Sadly, we can only imagine the music that the Darling Saxophone Four played.
Fortunately however, YouTube offers a modern female saxophone quartet
that can demonstrate what their music might have sounded like.
Here is the Sistergold saxophone quartet from Germany
playing Gershwin's "I got rhythm"
at a concert at the Vöhl, Germany synagogue in 2013.

 


 
 
 
They are so good that I can't resist adding another of their videos.
Here are the Sistergold Saxophone Quartet from April 2018
playing "Carlos Ferdinand"
an original composition by Elisabeth Flämig.
 
 

 
 




 
 The Darling Saxophone Four would have been impressed!

 
 

 
 
This is my contribution to Sepia Saturday
where every photo brings out the best in people.




4 comments:

Barbara Rogers said...

I'm always amazed at the amount of research you do when showing some photos of musicians of yore! These women certainly were photographed well, though by the time a newspaper copied the photos they didn't look all that grand! Interesting to have bits that can't be answered, like who were they really, and why didn't they appear in any census? I always enjoy reading your posts here!

Kristin said...

Such a mysterious family of sax players. You are so right about the way a good photographer considers the whole photograph. So many of my family snaps were taken by someone who seemingly considered none of those things.

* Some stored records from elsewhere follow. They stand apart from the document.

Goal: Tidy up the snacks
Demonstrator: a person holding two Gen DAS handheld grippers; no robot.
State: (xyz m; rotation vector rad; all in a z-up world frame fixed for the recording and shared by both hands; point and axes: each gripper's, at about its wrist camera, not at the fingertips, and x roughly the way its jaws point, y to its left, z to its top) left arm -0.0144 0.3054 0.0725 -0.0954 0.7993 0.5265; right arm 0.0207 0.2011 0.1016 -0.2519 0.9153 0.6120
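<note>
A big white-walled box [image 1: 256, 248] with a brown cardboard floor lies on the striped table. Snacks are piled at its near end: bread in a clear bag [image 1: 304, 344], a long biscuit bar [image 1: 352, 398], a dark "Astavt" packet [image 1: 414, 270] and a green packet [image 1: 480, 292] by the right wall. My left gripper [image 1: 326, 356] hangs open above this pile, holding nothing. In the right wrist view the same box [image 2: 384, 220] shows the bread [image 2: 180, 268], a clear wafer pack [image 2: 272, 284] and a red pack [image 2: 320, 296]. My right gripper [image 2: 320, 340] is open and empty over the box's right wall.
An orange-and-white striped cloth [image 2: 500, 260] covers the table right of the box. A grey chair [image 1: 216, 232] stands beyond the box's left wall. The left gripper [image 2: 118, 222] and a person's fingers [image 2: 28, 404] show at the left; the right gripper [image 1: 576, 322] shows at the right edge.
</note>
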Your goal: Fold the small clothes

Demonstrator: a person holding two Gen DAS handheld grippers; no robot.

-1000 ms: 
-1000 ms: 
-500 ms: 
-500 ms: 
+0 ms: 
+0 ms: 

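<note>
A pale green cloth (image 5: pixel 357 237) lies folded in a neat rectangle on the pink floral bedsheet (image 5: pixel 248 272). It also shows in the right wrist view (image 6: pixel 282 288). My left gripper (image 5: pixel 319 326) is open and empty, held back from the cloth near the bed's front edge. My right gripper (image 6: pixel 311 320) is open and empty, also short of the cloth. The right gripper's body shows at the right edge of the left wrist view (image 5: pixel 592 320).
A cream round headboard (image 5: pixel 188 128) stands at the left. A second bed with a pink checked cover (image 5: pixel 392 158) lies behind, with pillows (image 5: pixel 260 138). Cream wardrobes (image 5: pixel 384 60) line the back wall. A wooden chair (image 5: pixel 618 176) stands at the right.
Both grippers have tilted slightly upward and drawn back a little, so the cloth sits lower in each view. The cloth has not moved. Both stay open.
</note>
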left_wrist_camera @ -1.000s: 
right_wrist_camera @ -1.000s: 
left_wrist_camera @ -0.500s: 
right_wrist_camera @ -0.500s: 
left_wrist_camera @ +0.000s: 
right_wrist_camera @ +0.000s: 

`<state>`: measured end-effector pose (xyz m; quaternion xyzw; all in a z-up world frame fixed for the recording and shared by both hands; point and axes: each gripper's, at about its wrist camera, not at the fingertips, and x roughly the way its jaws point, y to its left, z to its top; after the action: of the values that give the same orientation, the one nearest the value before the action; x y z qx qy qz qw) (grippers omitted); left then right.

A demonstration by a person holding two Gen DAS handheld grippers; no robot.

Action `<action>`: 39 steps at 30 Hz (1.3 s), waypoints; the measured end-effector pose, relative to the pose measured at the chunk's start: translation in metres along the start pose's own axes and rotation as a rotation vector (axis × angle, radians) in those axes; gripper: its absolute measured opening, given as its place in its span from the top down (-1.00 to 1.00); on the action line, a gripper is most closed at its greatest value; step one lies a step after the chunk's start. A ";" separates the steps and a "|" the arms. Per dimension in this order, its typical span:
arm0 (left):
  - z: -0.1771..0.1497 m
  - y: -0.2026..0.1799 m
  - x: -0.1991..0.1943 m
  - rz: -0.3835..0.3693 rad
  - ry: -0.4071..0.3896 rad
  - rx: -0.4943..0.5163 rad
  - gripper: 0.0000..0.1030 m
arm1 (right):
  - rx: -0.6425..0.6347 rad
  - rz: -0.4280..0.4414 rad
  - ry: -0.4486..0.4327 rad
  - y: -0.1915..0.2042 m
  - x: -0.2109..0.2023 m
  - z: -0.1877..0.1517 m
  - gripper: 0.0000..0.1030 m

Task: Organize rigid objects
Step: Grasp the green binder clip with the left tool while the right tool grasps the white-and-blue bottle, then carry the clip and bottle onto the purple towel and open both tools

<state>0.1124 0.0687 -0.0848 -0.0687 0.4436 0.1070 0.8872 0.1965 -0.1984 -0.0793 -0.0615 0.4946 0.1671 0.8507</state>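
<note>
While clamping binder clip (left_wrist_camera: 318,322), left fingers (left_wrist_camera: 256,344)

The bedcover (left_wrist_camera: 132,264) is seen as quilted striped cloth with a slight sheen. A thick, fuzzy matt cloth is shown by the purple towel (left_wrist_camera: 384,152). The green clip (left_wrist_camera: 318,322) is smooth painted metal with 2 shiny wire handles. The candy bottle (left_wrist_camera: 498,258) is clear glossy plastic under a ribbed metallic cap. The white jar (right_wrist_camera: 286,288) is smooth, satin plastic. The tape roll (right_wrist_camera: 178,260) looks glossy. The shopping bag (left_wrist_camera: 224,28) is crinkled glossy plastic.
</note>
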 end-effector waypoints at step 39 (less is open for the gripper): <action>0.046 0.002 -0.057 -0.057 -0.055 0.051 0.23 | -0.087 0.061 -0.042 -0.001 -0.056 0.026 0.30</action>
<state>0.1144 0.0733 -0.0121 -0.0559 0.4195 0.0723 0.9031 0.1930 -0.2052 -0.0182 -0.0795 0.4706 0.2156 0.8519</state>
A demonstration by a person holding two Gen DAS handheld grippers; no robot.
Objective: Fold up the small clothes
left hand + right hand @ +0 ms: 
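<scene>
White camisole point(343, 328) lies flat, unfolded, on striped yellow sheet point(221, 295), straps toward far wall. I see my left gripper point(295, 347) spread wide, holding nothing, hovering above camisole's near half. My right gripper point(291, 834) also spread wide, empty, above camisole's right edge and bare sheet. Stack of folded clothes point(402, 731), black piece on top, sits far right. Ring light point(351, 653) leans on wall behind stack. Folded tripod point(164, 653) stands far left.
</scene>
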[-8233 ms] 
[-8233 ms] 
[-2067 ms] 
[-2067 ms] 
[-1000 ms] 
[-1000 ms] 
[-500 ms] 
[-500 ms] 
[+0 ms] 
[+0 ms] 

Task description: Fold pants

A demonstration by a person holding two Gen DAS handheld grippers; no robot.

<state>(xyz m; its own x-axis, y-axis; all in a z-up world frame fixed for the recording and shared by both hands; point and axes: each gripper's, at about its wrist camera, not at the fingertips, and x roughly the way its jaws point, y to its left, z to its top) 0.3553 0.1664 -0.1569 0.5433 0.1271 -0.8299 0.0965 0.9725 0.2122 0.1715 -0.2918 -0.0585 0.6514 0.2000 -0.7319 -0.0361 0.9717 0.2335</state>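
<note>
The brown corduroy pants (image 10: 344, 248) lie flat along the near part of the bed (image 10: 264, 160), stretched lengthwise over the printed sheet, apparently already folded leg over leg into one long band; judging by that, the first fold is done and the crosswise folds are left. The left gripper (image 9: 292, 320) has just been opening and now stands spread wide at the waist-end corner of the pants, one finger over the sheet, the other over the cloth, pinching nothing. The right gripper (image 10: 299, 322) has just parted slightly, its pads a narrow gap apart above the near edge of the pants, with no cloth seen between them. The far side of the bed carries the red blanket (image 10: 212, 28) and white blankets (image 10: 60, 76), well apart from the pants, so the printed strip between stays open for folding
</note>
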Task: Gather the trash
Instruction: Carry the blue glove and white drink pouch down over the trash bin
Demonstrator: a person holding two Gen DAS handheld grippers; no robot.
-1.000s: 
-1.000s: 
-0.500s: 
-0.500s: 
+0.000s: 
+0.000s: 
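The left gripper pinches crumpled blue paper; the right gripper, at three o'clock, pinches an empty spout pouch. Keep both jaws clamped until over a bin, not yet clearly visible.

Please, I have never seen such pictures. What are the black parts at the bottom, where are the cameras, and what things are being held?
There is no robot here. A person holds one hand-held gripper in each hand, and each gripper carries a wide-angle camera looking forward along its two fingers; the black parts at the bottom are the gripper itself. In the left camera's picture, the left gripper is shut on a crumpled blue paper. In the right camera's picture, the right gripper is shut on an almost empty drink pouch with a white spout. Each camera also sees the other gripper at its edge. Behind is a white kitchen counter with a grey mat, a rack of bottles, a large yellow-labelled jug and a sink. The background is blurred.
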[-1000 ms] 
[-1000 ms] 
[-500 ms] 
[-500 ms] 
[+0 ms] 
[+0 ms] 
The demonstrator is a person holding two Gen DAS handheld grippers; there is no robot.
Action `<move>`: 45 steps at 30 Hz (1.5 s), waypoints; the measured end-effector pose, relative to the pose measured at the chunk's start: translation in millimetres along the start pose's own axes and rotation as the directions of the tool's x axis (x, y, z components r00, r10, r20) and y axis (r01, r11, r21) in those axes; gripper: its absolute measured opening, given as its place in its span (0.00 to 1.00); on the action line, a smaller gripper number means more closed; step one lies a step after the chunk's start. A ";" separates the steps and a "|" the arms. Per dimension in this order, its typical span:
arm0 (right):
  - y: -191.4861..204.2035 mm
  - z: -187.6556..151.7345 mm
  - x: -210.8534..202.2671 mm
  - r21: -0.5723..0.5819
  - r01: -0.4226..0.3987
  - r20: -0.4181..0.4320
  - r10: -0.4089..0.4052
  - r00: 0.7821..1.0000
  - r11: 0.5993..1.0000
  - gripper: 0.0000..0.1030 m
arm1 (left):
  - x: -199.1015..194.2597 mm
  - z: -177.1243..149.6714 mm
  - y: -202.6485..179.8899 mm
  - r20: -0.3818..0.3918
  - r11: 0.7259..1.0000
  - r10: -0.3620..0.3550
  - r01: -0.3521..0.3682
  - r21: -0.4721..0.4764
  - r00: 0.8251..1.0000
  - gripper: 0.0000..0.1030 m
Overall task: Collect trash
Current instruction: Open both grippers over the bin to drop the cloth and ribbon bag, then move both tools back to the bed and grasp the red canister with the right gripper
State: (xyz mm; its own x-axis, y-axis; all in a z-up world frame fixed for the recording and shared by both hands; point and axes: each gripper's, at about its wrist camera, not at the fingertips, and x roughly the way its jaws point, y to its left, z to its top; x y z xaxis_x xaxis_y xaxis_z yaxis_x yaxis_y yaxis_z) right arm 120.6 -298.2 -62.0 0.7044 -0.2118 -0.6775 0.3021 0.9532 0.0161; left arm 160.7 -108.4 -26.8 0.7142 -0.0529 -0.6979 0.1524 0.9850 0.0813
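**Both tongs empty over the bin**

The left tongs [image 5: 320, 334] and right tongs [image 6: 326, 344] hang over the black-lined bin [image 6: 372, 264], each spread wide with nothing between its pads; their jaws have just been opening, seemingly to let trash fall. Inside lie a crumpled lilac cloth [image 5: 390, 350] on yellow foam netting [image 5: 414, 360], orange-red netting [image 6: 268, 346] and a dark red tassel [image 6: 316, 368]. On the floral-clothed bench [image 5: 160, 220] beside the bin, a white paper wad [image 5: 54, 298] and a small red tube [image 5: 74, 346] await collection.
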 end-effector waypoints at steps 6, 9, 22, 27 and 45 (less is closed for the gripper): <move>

Fancy footwork by the woman on the right as she plays "Ain't She Sweet". It made me wonder what routines the Darlings did as they played in their long fancy dresses. Did they step out and around too?

Anonymous said...

So much to like and wonder about in this post. The studio portraits were very well done. The "sisters" are a mystery. And the videos you posted made me smile with enjoyment. Dancing saxophone players! Wonderful.

ScotSue said...

What a wonderful selection of photographs of the quartet. I wondered what that large instrument was in the first photograph, but you answered my query later on with your customary detailed information. I enjoyed seeing the contrast in the dresses in the later quartets.